I would go as far as suggesting that the same kind of pruning logic could be applied to user input correction. For instance, on a QWERTY keyboard, there’s not much sense in considering if a Q was inverted with an M, because both keys are very distant on the keyboard. It’s more worthwhile to consider candidates which contain more characters edits, but which are more closer in terms of keyboard layout distance. I wrote a little proof of concept in Python to do just that. But anyway, the concern of this blog post are OCR outputs, not user inputs.

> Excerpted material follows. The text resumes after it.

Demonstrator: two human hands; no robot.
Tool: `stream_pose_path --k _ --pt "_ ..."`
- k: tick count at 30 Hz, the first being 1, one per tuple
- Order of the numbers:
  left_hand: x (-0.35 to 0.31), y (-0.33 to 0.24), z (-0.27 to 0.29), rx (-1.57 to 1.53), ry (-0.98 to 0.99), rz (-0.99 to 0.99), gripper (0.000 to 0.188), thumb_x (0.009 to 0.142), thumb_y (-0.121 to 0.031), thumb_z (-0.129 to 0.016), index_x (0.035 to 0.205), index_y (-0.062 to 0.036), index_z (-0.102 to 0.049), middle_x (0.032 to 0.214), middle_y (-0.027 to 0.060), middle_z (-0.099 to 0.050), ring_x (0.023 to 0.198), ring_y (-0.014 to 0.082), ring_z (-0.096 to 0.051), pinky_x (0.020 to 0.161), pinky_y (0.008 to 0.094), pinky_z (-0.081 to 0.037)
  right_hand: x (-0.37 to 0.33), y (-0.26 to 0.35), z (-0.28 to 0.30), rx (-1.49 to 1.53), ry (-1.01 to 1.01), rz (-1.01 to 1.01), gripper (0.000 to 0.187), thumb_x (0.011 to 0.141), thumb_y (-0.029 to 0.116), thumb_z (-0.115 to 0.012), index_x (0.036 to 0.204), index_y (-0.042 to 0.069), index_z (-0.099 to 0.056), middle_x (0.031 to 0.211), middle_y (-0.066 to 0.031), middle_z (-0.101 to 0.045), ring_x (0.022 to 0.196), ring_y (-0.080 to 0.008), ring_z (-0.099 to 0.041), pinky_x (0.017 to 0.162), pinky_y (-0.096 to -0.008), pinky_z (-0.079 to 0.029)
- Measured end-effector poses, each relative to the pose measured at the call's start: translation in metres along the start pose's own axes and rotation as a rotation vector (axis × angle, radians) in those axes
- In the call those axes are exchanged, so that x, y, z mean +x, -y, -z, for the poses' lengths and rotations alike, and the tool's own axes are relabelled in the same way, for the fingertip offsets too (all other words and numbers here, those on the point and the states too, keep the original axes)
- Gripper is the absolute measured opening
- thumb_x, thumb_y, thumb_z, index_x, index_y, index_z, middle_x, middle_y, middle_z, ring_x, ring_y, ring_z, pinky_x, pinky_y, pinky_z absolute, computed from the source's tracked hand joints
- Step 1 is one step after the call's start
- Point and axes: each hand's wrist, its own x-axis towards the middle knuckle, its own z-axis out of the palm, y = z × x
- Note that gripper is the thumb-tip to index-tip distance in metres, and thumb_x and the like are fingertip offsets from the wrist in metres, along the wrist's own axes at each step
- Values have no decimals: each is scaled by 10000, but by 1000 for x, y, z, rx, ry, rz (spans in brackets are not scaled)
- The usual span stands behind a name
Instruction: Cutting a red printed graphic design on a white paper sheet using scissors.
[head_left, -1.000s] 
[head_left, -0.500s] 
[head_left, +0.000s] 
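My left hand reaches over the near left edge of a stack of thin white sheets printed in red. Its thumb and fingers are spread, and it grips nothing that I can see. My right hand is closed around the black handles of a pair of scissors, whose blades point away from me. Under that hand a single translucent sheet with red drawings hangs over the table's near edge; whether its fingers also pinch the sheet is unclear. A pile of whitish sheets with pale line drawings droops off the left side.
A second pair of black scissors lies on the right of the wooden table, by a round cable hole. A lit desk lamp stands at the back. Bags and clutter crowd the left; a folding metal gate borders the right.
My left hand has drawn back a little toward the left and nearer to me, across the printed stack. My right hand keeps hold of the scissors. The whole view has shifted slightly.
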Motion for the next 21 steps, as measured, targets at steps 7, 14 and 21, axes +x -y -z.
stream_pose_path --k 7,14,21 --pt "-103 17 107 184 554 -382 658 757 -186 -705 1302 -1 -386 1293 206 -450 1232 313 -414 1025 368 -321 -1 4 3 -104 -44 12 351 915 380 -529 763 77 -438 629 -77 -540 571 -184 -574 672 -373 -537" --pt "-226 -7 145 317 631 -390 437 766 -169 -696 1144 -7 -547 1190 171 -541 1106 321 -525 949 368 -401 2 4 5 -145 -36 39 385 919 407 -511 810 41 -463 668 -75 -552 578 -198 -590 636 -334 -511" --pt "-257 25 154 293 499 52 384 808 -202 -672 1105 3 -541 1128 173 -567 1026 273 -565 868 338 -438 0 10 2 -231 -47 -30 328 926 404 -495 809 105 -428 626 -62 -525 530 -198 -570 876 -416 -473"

I hope this blog post does a solid job of shedding some light on why OCR post-processing is so hard. In particular, I want to emphasize that out-of-the-box spelling correctors don’t work well enough on this task. My gut feeling is that a whole other approach is necessary to reach very good results. As of now, I haven’t seen anything suitable in the open source world. I have however been inspired by a few papers:
- A Statistical Approach to Automatic OCR Error Correction in Context
- Japanese OCR Error Correction using Character Shape Similarity and Statistical Language Model
- Migrating a Privacy-Safe Information Extraction System to a Software 2.0 Design
- Alleviating Digitization Errors in Named Entity Recognition for Historical Documents
I did some research in various directions when I had spare time at Alan. But now I don’t work there, so I have less incentive to work on this. However, I am compiling my ideas into a piece of software called orc. Admittedly, I’m moving forward at a turtle’s pace, but I will eventually get somewhere. Furthermore, I’m keen to bounce ideas off someone, so feel free to get in touch if this topic is of interest to you.